(Recorded data)

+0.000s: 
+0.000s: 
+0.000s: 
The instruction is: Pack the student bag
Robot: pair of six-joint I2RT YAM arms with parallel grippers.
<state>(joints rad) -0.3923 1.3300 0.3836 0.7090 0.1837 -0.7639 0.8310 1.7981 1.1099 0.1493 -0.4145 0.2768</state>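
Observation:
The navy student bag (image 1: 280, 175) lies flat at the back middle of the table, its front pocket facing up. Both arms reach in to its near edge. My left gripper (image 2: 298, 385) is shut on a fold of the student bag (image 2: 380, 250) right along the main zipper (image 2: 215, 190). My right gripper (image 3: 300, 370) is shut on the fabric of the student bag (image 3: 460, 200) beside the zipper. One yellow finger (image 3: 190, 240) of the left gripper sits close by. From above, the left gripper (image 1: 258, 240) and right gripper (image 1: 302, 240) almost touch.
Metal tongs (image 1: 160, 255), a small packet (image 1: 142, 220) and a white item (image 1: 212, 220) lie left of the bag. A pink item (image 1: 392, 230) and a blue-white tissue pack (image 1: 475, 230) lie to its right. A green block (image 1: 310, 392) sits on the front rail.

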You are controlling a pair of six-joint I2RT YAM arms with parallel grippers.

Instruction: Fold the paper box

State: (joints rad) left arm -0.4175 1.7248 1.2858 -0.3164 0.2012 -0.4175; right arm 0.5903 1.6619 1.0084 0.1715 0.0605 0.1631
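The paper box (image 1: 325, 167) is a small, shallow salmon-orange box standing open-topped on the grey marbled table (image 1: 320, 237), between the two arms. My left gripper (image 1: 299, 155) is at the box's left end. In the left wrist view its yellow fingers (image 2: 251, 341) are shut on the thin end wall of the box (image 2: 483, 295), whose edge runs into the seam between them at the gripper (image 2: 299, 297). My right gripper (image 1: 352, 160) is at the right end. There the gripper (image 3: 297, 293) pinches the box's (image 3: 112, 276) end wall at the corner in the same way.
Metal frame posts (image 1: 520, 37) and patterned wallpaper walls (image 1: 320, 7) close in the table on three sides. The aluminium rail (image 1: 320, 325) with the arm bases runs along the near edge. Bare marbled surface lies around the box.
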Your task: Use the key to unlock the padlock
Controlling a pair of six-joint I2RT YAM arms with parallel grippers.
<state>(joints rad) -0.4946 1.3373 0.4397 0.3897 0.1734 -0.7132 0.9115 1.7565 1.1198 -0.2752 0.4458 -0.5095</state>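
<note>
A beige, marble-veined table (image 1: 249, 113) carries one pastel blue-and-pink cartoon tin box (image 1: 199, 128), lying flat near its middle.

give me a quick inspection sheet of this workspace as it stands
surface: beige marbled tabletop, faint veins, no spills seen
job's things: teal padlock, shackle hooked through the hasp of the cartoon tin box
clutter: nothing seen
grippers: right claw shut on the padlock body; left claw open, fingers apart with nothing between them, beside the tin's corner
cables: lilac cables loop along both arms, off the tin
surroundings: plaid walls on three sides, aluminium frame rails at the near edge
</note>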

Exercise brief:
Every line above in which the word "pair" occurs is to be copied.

Written answer:
Robot: pair of six-joint I2RT YAM arms with parallel grippers.
You are controlling a pair of six-joint I2RT YAM arms with parallel grippers.
Controlling a pair of six-joint I2RT YAM arms with parallel grippers.

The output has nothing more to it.